O fato é que agentes do Ministério do Trabalho, devidamente acompanhados por policiais militares, num certo dia, tocaram a campainha da casa de número 1500 de uma das alamedas mais limpa, bonita e cheirosa do condomínio Mirante dos Pavões e esfregaram na cara dos donos (uma dupla de profissionais liberais com raízes fincadas em velhos e decadentes cafezais) um mandado de libertação da doméstica Osmarina Dias dos Santos, mantida em situação de trabalho escravo por quarenta e oito anos.

Cheguei aqui com 13 anos… lavava, passava, cozinhava, arrumava a casa e cuidava das crianças… cuidei dos pais, dos filhos, dos netos e agora cuidava de um bisneto… três gerações foram alimentados com o leite dos meus peitos e até hoje o suor do meu rosto e o cansaço das minhas pernas e braços sustentaram esta família das 5 da manha até às 10, 11 horas da noite… quando os patrões iam pras festas eu não dormia, tinha que ficar acordada até eles chegarem e aí emendava… tinha que preparar o café da manhã, o lanche pras crianças levarem à escola, o almoço e nessa pisada ficava acordada mais de um dia… não saía, não passeava, não tive filhos, nunca mais soube dos meus parentes, cheguei até esquecer o meu nome porque aqui todos só me chamam de “preta”… acabei me acostumando sob a promessa de que um dia me levarem para conhecer a Disney… jamais pensei que poderia viver a minha própria vida”.

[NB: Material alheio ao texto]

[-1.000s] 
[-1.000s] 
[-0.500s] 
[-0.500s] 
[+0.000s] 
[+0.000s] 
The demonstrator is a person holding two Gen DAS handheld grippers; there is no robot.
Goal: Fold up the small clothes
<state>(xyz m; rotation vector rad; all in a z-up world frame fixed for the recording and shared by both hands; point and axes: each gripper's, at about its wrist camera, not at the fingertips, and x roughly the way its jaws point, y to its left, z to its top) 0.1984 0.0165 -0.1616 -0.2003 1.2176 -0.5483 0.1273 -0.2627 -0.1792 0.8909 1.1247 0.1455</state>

Ali mesmo na sala de estar, largamente decorada com motivos coloniais, dois agentes calcularam os valores devidos à vítima. O total da indenização, mais multas e juros, permitiria que ela vivesse, com folga, o restante dos seus dias onde quer que fosse. Outros dois não tiveram qualquer dúvida ao enquadrarem a família no artigo 149 do Código Penal e solicitarem o arresto dos bens do casal para cobrir todos os encargos devidos.

Os olhares do casal fuzilaram Osmarina com granadas de concussão e imaginaram rupturas de tímpanos e hemorragia cerebral seguidos do espalhamento dos membros e órgãos pelas ruas da cidade sendo esmagados pelos pneus do impassíveis automóveis cujos proprietários solicitariam, do poder público, compensação financeira pelos danos sofridos à propriedade privada.

No dia da audiência, o juiz, antes do bater o martelo e sentenciar aquela família temente a Deus a oito anos de prisão, além do pagamento de tudo que deviam à doméstica, cedeu a palavra à vítima para que fizesse suas considerações finais.

A moça foi de uma parcimônia exemplar: “Queria apenas que eles me agradecessem por tudo que fiz”.

E eu, que acompanhei tudo isto perplexo, com uma tremenda dor de estômago, pensei: “Osmarina será algum dia livre de fato”?